La sous sections des STECAL qui nous interresse est le « STECAL à vocation spécifique »

Elles peuvent être créées pour permettre des constructions,qui pourraient être liées à des projets spécifiques tels que

  • l’aménagement d’un espace naturel de loisirs, d’une aire de camping etc…
  • des aires d’accueil et des terrains familiaux locatifs destinés à l’habitat des gens du voyage;
  • des résidences démontables constituant l’habitat permanent de leurs utilisateurs.


Ces projets devront être mesurés et justifiés. Ils devront être compatibles avec les enjeux agricoles et le caractère naturel de la zone. Ils ne devront pas contribuer au mitage* du territoire. Toutes les mesures visant à limiter l’impact sur l’agriculture et les milieux naturels devront être prises .
Lors de la révision des documents d’urbanisme, des zones pourront être transformées en STECAL, et c’est précisément avant ces révisions qu’il faudra plaider votre projet afin de faire passer votre terrain dans la catégorie STECAL . Clairement plus facile à dire qu’à faire…

*mitage : on parle de mitage pour désigner l’étalement urbain non maîtrisé, c’est-à-dire la construction de logements étalés dans des zones rurales ou périurbaines. 


Votre projet devra être parfaitement ficelé et le dialogue avec la mairie devra avoir été entamé bien avant la date de révision du PLU. D’autant que les communes vont bientôt changer leur PLU en PLUI (plan local d’urbanisme intercommunal) . Initialement la date prévue était le 31 décembre 2019…
Néanmoins, le travail que cela représente à reporté la date d’un an.

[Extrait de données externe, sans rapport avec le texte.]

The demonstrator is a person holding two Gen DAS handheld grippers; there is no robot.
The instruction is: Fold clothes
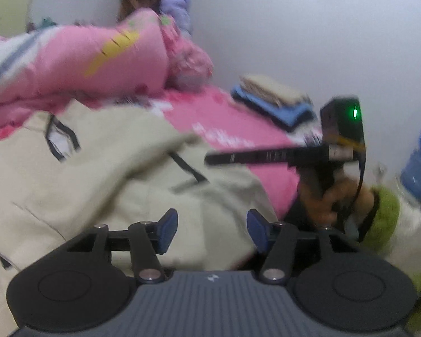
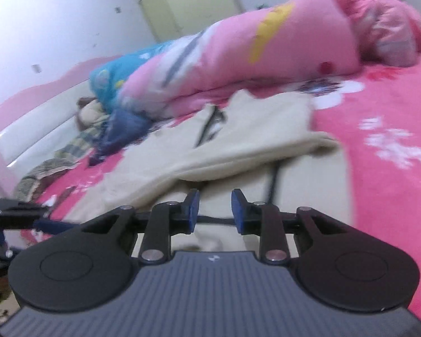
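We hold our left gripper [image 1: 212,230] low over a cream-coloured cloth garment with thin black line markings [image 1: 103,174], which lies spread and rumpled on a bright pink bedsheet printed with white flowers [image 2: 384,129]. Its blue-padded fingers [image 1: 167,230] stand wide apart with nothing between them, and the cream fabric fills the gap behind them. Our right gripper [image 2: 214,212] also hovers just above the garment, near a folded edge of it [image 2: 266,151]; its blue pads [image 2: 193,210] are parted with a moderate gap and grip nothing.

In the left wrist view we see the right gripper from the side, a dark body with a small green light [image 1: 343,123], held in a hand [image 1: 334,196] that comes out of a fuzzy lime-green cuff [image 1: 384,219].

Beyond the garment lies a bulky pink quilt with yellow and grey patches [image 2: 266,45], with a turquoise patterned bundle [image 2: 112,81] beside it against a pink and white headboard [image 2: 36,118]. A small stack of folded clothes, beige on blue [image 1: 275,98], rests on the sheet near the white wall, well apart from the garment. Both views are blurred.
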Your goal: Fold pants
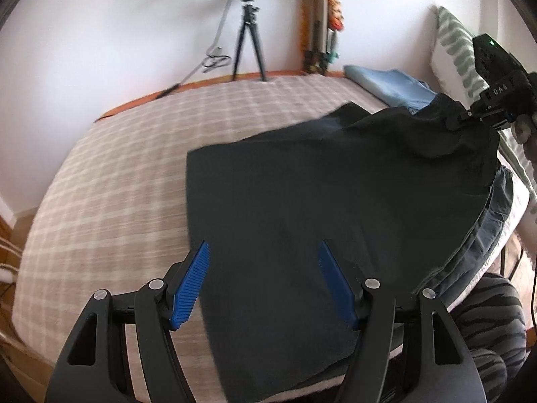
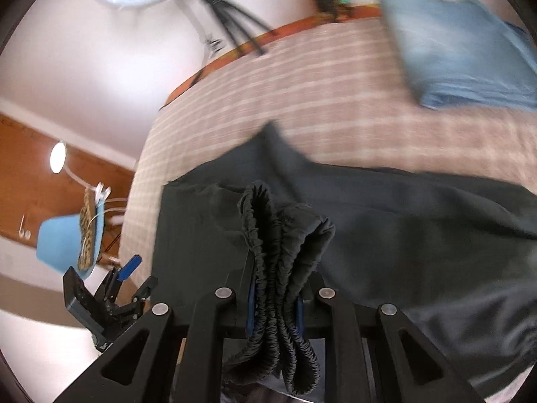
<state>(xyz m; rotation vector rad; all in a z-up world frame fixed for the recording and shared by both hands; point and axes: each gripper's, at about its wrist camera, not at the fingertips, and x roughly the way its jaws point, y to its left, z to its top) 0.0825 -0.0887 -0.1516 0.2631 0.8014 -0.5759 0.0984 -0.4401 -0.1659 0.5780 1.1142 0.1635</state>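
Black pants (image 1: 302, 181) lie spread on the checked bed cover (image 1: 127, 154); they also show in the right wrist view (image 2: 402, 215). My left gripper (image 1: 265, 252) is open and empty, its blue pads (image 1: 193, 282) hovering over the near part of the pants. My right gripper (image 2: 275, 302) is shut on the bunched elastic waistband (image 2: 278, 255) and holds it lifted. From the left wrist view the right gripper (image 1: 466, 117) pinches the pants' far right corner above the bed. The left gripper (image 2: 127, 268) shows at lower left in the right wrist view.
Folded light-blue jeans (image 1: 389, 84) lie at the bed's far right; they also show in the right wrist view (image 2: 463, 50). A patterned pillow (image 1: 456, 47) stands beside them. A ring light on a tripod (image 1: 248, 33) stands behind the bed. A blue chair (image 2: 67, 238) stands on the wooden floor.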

Les communes concernées qui n’ont pas réussi à boucler leur procédure avant le 31 décembre 2019 ne se voient donc pas appliquer le règlement national d’urbanisme (RNU) à compter du 1er janvier 2020.
Les règles d’aménagement de chaque STECAL sont définies dans les documents d’urbanisme de chaque commune. Difficile donc de spéculer sur les possibilités. Par mesure de simplification on peut juste dire que les règles qui s’appliquent seront celles prévues par la loi.

  • Le texte (R.111-46-1 du Code de l’urbanisme) insiste sur le caractère réversible de cet habitat. Il indique qu’un permis d’aménager sera requis pour l’installation d’au moins deux résidences démontables (créant une surface de plancher totale supérieure à 40 m2) sur des terrains aménagés pour les recevoir. En deçà, une simple déclaration préalable est prévue.
  • En secteur constructible, l’habitat léger nécessite un permis de construire (PC) dès lors qu’il dépasse 20m2(déclaration préalable en deçà). Au-delà de 50 m2, il doit être conforme à la RT2012
  • Vivre dans les règles pour vivre tranquille.

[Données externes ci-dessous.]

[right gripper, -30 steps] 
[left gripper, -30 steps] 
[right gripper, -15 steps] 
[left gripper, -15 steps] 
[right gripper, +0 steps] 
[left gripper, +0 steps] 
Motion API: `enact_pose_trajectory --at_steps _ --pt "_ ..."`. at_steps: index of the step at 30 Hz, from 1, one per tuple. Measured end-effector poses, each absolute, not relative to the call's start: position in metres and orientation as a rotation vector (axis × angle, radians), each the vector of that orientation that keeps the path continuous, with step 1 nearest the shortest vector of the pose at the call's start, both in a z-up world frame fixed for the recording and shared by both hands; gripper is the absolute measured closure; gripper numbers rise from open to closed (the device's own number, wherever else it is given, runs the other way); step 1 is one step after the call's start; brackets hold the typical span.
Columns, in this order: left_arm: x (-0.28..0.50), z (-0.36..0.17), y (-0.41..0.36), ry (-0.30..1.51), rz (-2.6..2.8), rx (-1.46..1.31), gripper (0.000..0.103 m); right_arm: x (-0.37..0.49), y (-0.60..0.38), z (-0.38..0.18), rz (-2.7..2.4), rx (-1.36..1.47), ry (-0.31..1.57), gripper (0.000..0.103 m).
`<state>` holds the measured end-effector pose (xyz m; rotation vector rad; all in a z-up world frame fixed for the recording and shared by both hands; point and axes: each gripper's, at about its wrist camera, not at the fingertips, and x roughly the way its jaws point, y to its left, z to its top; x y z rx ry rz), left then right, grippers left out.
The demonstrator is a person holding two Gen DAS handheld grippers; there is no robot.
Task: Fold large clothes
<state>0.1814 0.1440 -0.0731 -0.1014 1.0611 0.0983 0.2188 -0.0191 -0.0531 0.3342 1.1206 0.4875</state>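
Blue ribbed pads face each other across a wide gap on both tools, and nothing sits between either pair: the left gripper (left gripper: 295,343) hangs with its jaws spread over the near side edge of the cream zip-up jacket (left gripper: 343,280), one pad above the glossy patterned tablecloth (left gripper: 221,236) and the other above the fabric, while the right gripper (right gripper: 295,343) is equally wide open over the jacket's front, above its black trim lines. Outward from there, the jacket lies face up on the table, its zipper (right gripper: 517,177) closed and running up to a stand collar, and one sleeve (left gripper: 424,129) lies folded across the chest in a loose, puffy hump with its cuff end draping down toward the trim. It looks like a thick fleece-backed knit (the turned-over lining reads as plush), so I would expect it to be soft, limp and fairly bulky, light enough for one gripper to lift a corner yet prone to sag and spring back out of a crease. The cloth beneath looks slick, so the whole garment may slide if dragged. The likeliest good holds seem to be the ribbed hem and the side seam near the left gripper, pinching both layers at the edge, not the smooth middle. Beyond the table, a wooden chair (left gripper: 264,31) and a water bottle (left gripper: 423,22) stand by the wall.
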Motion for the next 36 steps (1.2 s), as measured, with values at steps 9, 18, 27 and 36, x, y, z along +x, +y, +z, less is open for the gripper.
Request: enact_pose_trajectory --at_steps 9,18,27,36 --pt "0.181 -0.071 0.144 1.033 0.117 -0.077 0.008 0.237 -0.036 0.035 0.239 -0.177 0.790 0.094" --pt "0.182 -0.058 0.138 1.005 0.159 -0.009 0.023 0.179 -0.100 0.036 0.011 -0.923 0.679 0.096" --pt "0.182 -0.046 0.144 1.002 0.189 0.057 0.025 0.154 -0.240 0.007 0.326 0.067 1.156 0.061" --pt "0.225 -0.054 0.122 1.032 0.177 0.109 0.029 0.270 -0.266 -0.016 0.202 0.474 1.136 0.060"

De manière générale, mieux vaut s’en tenir aux règles et pouvoir dormir sur ces deux oreilles.Ces dix dernières années ont vu se combler le vide juridique concernant les habitats légers . La préservation de nos paysages naturels passe par le contrôle de l’urbanisme et plus particulièrement par la lutte contre le mitage urbain. De part cette volonté la création de STECAL à revêtue une forme d’exception aux règles et n’est pas très courante dans les mœurs urbanistiques.

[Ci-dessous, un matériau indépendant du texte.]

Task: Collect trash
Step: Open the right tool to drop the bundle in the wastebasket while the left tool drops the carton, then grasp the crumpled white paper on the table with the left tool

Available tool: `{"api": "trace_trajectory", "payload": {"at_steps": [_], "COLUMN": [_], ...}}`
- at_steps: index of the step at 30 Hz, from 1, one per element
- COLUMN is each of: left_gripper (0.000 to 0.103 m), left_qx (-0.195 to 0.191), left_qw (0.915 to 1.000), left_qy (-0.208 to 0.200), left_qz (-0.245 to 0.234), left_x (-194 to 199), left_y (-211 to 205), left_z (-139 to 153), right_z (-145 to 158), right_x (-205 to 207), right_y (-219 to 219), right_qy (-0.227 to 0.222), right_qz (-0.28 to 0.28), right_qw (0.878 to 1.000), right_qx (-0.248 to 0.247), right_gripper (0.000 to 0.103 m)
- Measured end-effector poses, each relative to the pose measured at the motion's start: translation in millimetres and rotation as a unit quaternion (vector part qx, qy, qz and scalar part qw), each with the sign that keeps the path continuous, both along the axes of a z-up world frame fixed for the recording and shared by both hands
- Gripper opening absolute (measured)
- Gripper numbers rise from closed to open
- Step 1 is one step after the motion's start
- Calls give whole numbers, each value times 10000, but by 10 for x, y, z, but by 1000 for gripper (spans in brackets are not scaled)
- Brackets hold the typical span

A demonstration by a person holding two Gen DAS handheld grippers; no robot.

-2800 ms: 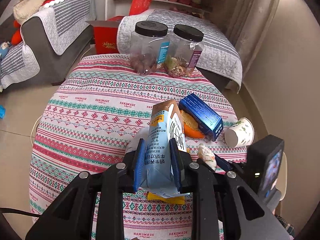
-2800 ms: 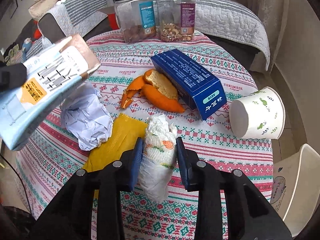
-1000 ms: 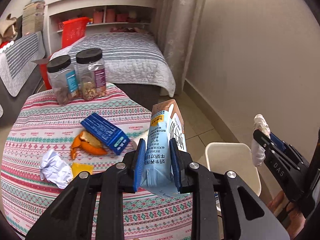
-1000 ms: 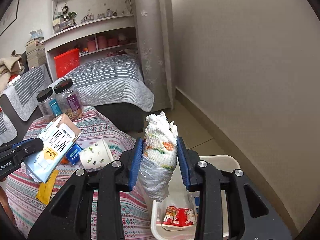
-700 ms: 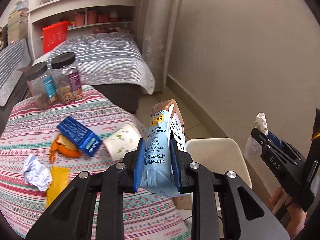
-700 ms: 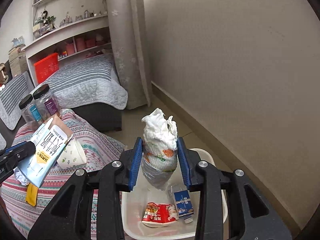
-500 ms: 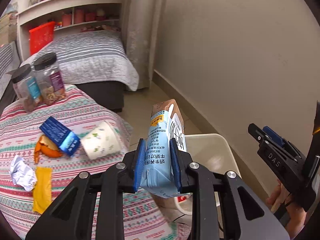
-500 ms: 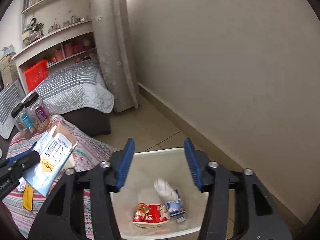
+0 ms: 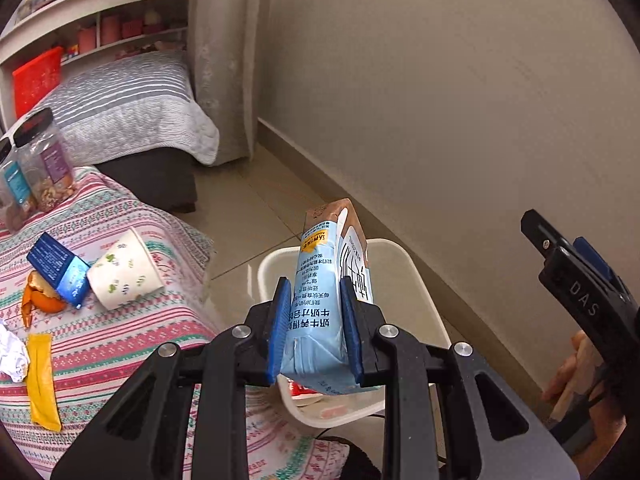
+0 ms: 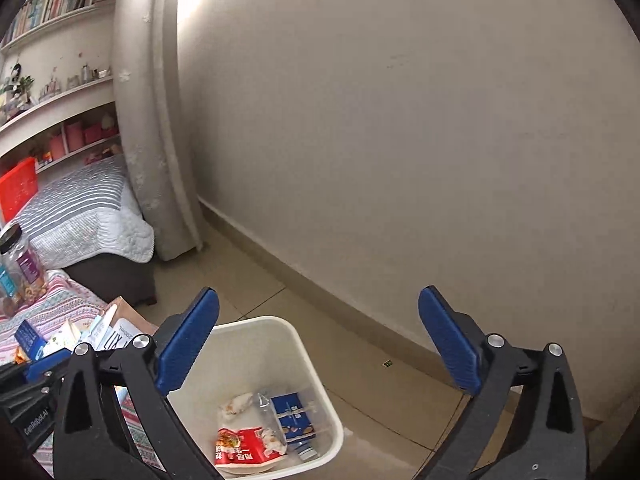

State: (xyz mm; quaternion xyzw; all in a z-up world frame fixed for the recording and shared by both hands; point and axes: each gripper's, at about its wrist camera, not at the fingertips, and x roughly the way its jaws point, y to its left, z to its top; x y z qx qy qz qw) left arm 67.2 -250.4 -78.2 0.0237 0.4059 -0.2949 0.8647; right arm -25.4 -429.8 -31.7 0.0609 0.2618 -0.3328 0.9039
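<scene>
My left gripper (image 9: pixel 316 320) is shut on a light blue milk carton (image 9: pixel 330 300) and holds it upright over the near rim of the white trash bin (image 9: pixel 416 280). My right gripper (image 10: pixel 318 338) is wide open and empty above the bin (image 10: pixel 304 364). In the bin lie the crumpled white wrapper (image 10: pixel 240 402), a red packet (image 10: pixel 240 448) and a small blue box (image 10: pixel 294 416). The carton also shows in the right wrist view (image 10: pixel 108 330). The right gripper shows at the right edge of the left wrist view (image 9: pixel 576 280).
The table with the patterned cloth (image 9: pixel 108 332) holds a paper cup (image 9: pixel 126 274), a blue box (image 9: pixel 56 266), orange peel (image 9: pixel 38 296), a yellow packet (image 9: pixel 42 384), crumpled paper (image 9: pixel 12 354) and two jars (image 9: pixel 36 172). A bed (image 9: pixel 120 104) and wall (image 9: pixel 460 100) stand behind.
My right gripper opened over the bin and the white wrapper dropped into it. My left gripper carried the milk carton from the table to above the bin.
</scene>
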Motion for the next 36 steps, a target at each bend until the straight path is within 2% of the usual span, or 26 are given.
{"api": "trace_trajectory", "payload": {"at_steps": [5,8,11,14,17,23,28,36], "left_gripper": [28,41,46,54,69,74,79,80], "left_qx": [-56,7,51,189,302,598,748,739], "left_qw": [9991,9988,9992,9998,9993,9942,9845,9749], "left_qy": [209,235,199,-34,-170,-561,-1007,-1148], "left_qz": [-372,-431,-348,-111,139,697,1227,1758], "left_x": [-82,-101,-92,-82,-73,-52,-76,6], "left_y": [-190,-227,-184,-101,-17,212,459,906], "left_z": [-98,-146,-146,-89,-43,36,137,234], "right_z": [18,21,32,47,52,77,63,37], "right_x": [-87,-99,-97,-62,-12,44,147,360], "right_y": [-87,-100,-83,-13,79,309,493,948], "right_qy": [-87,-90,-74,-60,-30,-33,38,125], "right_qz": [-226,-260,-233,-162,-73,74,261,739], "right_qw": [9997,9996,9997,9998,9999,9994,9989,9955], "right_qx": [37,61,62,23,-88,-338,-393,-585], "right_gripper": [96,96,96,96,96,96,96,96]}}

Il faudra vous armer de patience pour réussir à greffer votre projet sur des STECAL existants et encore plus pour en créer un. Le décalage entre la demande et l’offre pourra pousser certains d’entre vous à enfreindre les règles mais il faut savoir que depuis 2019 le projet de loi Engagement et proximité donne la possibilité aux maires de distribuer des “astreintes” à hauteurs de 500 euros par jour a ceux qui n’auront pas respecté L’article 14 de la même loi. Cette loi vise les habitants de terrains privés qui sont installés sans l’autorisation du maire, sous une yourte, une tente, une cabane, un abri de fortune, une caravane, un mobile home, un bus ou un camion aménagé .

Pour conclure:

Habiter en tiny house ailleurs que sur un terrain urbanisable en suivant les règles est très possible en revanche dès lors qu’il s’agit d’autre zones (STECAL) c’est plus délicat, mais pas impossible. Tout se passe dans le dialogue avec votre mairie et/ou la communauté de communes en charge.